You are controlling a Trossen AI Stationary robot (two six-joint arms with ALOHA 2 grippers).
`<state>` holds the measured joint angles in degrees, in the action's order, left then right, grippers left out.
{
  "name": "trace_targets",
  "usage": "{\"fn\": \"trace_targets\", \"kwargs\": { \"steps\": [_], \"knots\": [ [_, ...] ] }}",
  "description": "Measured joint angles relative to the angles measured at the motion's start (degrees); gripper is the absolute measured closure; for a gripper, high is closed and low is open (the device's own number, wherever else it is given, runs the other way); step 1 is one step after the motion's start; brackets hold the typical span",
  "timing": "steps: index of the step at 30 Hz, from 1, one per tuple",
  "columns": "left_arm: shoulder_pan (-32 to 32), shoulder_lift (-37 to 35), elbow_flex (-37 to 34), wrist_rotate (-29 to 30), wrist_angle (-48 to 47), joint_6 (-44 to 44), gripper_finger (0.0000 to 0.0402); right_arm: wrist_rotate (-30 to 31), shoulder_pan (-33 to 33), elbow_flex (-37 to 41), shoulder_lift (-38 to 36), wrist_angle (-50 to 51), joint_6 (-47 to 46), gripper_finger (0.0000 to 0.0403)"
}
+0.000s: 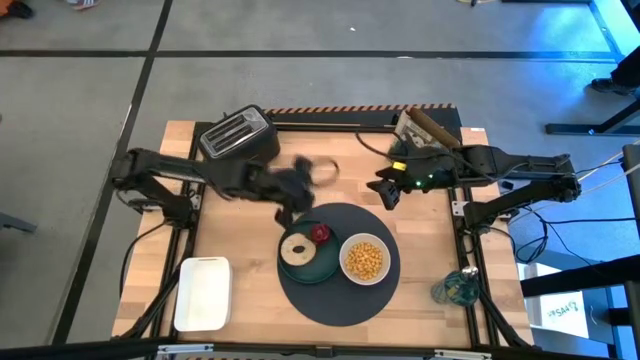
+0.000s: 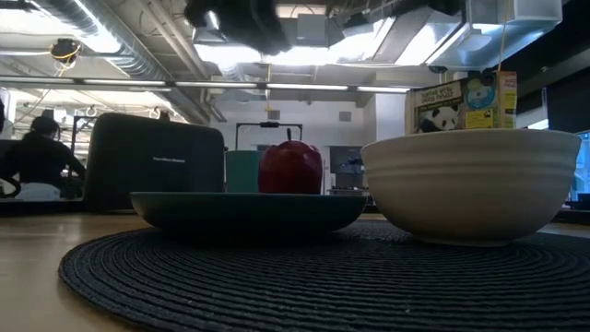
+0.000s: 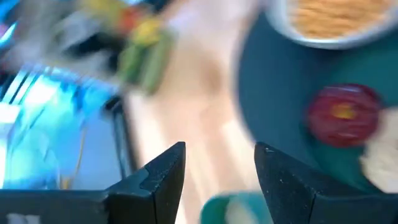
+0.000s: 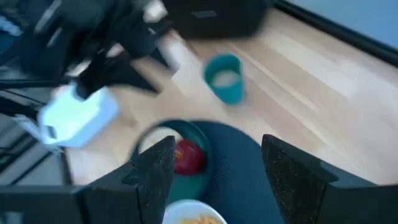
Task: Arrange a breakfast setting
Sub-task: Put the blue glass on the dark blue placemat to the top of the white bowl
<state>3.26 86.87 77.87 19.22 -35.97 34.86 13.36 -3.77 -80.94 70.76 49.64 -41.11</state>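
The dark round mat (image 1: 335, 290) lies at the table's middle. On it a teal plate (image 1: 312, 268) holds the bagel (image 1: 296, 249) and the red fruit (image 1: 320, 234). Beside it stands the white bowl (image 1: 363, 259) of yellow cereal. The small green cup (image 4: 225, 78) stands upright on the wood just beyond the mat. My left gripper (image 3: 217, 174) is open and blurred above the cup (image 3: 233, 208) and the plate's far edge, touching nothing. My right gripper (image 4: 214, 180) is open and empty, above the table to the right of the mat's far edge. The spoon is not in view.
The black toaster (image 1: 237, 134) stands at the far left. The white tray (image 1: 203, 292) lies at the near left. A cereal box (image 2: 466, 101) stands at the far right, and a glass object (image 1: 455, 288) sits at the right edge.
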Motion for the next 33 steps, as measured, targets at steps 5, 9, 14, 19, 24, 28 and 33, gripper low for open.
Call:
{"fn": "trace_targets", "kwargs": {
  "steps": [5, 9, 14, 19, 24, 28, 33],
  "knots": [
    [-6.1, -7.5, 0.0, 3.2, -0.6, -14.9, 0.0214, -2.8, 0.0, 0.0, -0.2, -10.8, 6.3, 0.0173],
    [-12.2, -10.5, 0.0, -0.3, -0.4, -28.3, 0.0214, -5.8, 0.0, 0.0, -0.2, -14.4, 10.2, 0.0173],
    [-16.6, -9.9, 0.0, -3.2, -1.0, -40.7, 0.0214, -8.4, 0.1, 0.0, 0.0, -14.3, 10.3, 0.0177],
    [-17.1, -9.7, 0.0, -4.3, -0.9, -47.4, 0.0214, -7.8, 0.0, -2.8, -1.0, 0.7, 1.4, 0.0212],
    [-18.0, -8.7, -0.2, -6.8, -0.2, -45.6, 0.0214, -5.2, -1.6, -5.7, -1.0, 17.2, -5.5, 0.0256],
    [-21.8, -3.9, -1.8, -16.1, -1.3, -46.7, 0.0214, -3.6, -3.3, -5.8, -1.3, 18.1, -7.9, 0.0278],
    [-26.0, 4.7, -2.5, -17.5, -3.4, -45.4, 0.0220, -0.5, -5.0, -5.7, -1.3, 17.4, -10.1, 0.0287]
  ]
}}
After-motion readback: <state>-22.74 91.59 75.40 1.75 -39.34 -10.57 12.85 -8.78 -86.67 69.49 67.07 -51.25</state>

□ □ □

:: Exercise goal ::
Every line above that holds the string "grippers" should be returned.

:: Your response ::
You are controlling a Trossen AI Stationary robot (two six-joint arms with ALOHA 2 grippers).
`<state>` holds the measured joint angles in degrees, in the action's order, left then right, grippers left out.

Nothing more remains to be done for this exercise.